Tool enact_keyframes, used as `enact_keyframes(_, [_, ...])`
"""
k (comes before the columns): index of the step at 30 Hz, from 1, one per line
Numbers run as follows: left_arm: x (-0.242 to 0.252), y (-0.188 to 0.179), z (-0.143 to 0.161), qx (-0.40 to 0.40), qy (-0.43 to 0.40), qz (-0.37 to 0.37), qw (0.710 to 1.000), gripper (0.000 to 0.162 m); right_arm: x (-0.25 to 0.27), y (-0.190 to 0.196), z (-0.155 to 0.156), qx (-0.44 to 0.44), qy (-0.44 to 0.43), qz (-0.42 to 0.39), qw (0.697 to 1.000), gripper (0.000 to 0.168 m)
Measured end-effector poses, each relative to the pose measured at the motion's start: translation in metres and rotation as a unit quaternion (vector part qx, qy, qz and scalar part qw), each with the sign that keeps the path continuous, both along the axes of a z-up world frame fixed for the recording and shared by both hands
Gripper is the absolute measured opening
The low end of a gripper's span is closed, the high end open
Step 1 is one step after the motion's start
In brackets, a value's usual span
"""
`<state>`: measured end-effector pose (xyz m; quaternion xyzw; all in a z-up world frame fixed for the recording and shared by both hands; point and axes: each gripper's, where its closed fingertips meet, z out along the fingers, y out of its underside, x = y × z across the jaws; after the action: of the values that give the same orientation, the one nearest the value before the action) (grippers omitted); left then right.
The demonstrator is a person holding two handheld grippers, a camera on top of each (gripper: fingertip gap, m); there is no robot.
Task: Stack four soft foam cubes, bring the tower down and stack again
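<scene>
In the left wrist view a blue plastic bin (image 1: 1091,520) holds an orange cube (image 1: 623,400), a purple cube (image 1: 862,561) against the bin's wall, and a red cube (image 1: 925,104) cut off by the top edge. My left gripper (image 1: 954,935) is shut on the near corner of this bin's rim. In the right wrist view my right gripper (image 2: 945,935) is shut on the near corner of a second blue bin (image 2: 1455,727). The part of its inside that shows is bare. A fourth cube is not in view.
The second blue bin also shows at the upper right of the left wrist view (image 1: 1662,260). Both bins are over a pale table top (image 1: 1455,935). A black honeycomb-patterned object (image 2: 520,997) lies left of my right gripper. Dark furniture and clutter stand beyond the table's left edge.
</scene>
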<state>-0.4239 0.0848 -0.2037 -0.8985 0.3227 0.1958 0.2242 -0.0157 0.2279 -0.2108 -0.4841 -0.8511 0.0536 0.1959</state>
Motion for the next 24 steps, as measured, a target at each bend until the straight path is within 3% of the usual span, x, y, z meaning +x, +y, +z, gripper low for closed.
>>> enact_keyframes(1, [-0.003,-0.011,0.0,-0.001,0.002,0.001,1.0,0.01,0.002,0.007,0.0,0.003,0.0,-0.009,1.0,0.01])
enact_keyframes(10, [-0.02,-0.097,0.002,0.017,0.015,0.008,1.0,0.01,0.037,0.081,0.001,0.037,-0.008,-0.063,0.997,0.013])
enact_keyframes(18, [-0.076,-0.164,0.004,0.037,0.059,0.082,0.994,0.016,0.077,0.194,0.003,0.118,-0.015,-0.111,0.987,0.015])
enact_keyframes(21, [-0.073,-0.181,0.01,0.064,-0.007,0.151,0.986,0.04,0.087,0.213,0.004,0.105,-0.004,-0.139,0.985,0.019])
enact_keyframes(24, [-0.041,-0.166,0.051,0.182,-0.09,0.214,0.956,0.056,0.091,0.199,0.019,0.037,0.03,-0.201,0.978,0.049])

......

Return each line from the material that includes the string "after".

→ **YOUR RESPONSE**
Step 1 is one step after the motion's start
`<state>`: measured end-effector pose (xyz m; quaternion xyzw; all in a z-up world frame fixed for the recording and shared by both hands; point and axes: each gripper's, where its closed fingertips meet, z out along the fingers, y out of its underside, x = y × z across the jaws; after the action: of the values that give the same orientation, the one nearest the value before the action) (grippers omitted); left then right.

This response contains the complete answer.